+++ Given information
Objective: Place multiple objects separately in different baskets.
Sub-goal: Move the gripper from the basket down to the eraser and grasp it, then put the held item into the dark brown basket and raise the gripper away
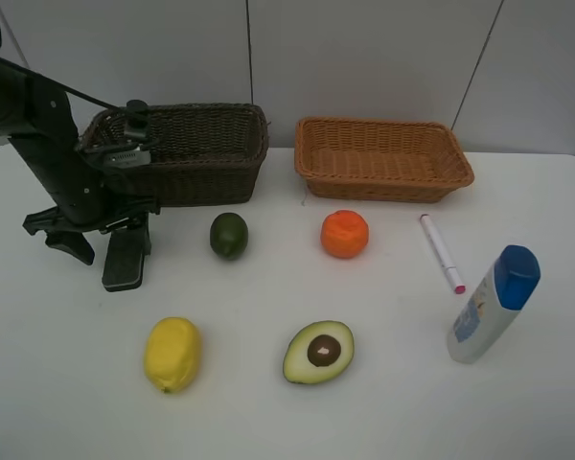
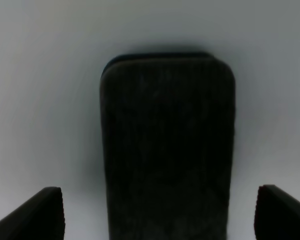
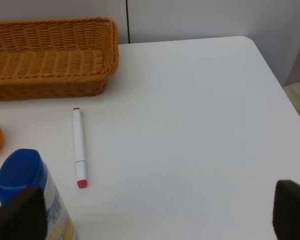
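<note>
The pad [image 2: 167, 150] is the thing in hand. It lies flat on the tabletop [image 1: 268, 422], just in front of the dark basket [image 1: 211, 172] and to the left of the lime [image 1: 229, 235]. It is a dark, thin rectangle with rounded corners and a faintly ribbed face. It is probably light, with some give in the surface and little to slip on. Being so low is likely the trouble, since there is hardly any side to press against. The best hold would be across its narrow width, on the two long edges near the middle, with the fingertips down almost to the tabletop. A hold near one end could let it tip or swing.

The left hand [image 2: 159, 215] hangs right over the pad with its fingers spread wide. In the wrist view one fingertip [image 2: 40, 215] shows on each side of the pad, each clear of a long edge with bare tabletop between. It holds nothing, and I cannot tell whether the tips rest on the tabletop.

The right hand [image 3: 155, 215] is also spread wide and empty. It faces the far right of the tabletop, with the pen [image 3: 79, 147] and the bottle [image 3: 27, 187] near it and the light basket [image 3: 50, 75] beyond. It touches none of them.
</note>
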Motion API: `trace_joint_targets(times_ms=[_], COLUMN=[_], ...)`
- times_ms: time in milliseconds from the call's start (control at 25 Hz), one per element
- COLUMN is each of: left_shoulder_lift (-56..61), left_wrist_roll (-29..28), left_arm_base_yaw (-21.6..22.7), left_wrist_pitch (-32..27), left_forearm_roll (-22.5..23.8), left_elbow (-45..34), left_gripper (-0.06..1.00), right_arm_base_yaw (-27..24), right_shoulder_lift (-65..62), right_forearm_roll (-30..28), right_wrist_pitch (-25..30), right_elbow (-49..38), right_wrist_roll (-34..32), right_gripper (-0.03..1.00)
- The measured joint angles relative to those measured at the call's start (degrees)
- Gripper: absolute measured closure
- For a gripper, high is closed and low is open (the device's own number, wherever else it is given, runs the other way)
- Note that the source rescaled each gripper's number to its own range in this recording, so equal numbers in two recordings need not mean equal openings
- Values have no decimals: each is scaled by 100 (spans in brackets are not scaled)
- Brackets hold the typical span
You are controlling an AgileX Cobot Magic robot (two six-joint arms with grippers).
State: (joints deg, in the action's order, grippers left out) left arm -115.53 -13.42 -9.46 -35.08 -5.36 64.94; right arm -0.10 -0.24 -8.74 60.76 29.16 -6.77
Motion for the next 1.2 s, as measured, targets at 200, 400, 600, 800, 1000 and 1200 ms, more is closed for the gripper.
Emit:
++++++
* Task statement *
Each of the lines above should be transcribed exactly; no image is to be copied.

* Task response *
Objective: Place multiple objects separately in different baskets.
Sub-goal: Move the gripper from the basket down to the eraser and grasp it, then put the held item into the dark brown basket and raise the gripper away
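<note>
The pad [image 2: 167, 150] is the thing in hand. It lies flat on the tabletop [image 1: 268, 422], just in front of the dark basket [image 1: 211, 172] and to the left of the lime [image 1: 229, 235]. It is a dark, thin rectangle with rounded corners and a faintly ribbed face. It is probably light, with some give in the surface and little to slip on. Being so low is likely the trouble, since there is hardly any side to press against. The best hold would be across its narrow width, on the two long edges near the middle, with the fingertips down almost to the tabletop. A hold near one end could let it tip or swing.

The left hand [image 2: 159, 215] hangs right over the pad with its fingers spread wide. In the wrist view one fingertip [image 2: 40, 215] shows on each side of the pad, each clear of a long edge with bare tabletop between. It holds nothing, and I cannot tell whether the tips rest on the tabletop.

The right hand [image 3: 155, 215] is also spread wide and empty. It faces the far right of the tabletop, with the pen [image 3: 79, 147] and the bottle [image 3: 27, 187] near it and the light basket [image 3: 50, 75] beyond. It touches none of them.
</note>
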Motion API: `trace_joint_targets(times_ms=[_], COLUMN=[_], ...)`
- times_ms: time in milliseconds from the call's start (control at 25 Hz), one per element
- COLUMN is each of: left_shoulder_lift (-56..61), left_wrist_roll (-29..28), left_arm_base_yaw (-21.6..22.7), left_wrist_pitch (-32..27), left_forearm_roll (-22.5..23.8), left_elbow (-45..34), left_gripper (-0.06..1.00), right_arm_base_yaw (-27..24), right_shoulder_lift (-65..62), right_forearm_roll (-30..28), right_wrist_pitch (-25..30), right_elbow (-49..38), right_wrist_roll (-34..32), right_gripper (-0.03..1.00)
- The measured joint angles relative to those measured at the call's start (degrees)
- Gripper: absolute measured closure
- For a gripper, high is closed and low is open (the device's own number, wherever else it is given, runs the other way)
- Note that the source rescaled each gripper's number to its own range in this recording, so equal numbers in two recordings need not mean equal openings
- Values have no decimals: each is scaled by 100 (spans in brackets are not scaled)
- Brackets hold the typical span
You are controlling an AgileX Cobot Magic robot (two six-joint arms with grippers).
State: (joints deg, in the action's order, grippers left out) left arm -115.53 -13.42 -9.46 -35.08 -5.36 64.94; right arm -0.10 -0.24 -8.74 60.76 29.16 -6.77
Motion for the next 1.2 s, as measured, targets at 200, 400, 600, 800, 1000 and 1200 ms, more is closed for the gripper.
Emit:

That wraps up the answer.